Step 5. Create a local user and a hidden share
On a suitable server (I used the Configuration Manager primary server in my lab, in production you may want to separate it), create a local user called HiddenList with a password matching the one in the check_hidden.vbs file downloaded in Step 1 above.
Next create a folder called Hidden$ and share it, grant the local user HiddenList read access to the share.
Note: Don’t forget to edit the Check_Hidden.vbs file downloaded in Step 1 and change the ip address and share name to match the one created above.
Step 6. Copy DeploymentIDs.txt to the hidden share
Copy the DeploymentIDs.txt file downloaded in Step 1 to the hidden$ share, edit the file in notepad making sure that it includes the DeploymentIDs and friendly name of the Hidden Task Sequences you have deployed in your environment. The Deployment ID value of a task sequence can be found by looking at Step 8 of this post. This text file will be the ‘template’ that is shown to the end user so make sure to enter the correct values.
Step 7. Verify and Test
Now everything is in place to test out the theory above. So PXE boot a computer and when you get to the PXE password screen, before entering the password press F8 and type devel. If you followed the guide above you should see a popup telling you that Devel mode Enabled.
Click Ok and close the command prompt window. Enter the PXE password and press Enter. The prestart command in the boot wim should display the following prompt.
Note: if you didn’t enable Devel mode above then it won’t popup the prestart prompt at all. That is on-demand in action!
after typing in your deploymentID and pressing enter you should see the following
The SMSTSPreferredAdvertID is a great variable and allows us to deploy hidden task sequences, however selecting that Task Sequence deploymentID is usually hard coded via a script to one DeploymentID or relies on the user knowing the values. This method allows you to conveniently use SMSTSPreferredAdvertID on-demand (by pressing F8 and typing Devel), and having a list of available hidden task sequences and their respective Deployment ID’s on screen.

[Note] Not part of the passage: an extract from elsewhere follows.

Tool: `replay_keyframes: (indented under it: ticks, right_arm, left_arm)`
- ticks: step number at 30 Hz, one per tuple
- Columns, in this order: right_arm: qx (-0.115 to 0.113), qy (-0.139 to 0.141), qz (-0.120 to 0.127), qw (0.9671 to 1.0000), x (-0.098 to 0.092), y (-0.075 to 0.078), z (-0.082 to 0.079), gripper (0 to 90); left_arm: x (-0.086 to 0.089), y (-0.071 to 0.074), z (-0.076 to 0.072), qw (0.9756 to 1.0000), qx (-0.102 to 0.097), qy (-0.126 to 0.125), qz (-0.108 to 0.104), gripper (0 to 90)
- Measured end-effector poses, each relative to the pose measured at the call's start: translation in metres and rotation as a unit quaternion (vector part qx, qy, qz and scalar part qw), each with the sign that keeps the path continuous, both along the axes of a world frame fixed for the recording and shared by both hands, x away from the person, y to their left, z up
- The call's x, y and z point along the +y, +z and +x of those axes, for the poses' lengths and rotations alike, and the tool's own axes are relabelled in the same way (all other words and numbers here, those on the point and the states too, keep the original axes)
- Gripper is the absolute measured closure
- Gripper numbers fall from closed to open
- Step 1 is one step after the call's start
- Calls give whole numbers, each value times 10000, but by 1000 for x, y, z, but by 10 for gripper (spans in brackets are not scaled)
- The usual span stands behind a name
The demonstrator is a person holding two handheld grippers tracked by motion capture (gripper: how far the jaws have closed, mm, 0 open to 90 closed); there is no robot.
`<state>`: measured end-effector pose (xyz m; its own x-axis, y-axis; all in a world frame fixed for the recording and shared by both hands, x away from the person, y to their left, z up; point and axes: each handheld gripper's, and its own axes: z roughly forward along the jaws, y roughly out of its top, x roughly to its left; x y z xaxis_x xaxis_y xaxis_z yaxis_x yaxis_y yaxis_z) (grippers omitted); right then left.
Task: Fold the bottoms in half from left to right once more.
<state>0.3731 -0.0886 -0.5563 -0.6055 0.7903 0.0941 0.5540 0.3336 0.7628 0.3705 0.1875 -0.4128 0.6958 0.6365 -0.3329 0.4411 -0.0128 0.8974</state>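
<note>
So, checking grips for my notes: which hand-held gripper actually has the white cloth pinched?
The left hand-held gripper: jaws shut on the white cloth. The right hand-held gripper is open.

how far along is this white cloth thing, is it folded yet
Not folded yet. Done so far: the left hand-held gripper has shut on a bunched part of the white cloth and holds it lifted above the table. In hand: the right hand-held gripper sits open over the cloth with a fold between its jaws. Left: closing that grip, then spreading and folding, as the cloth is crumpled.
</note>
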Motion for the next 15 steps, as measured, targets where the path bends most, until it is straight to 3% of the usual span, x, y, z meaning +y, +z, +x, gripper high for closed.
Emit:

This has been working great for us for quite some time. However, last fall after upgrading to MECM 2006 and ADK 2004, the prestart command stopped working for us. I’ve been working with MS support thinking there is a bug in the product somewhere, but they think that it is the script. I disagree but was curious if you or anyone else was having any issues trying to get the prestart command with the check_hidden.vbs file to work correctly for the newer versions of CM and ADK. thanks and enjoy your posts.
when you say it stopped working, do you see anything in the smsts.log to indicate that
No, I don’t. Here is the weird thing. If I use the console to create a new bootable ISO file and add the prestart stuff during the process of creating that bootable file, the prestart works just fine. However, using the method as you had outlined, it doesn’t work anymore. The method of going into the properties of the boot image within the console and adding the prestart command in the Customization tab no longer yields the expected results as it used to. I believe the prestart check_hidden.vbs command executes but no longer works even though the script hasn’t changed and works if I inject it into the boot ISO creation. My old boot image that was created using the prior version of ADK and SCCM that uses the exact same script works. If I take that same boot image and update it using the newer version of ADK, it stops working. That’s why I’ve been trying to get MS to see if this is a bug but they aren’t biting yet.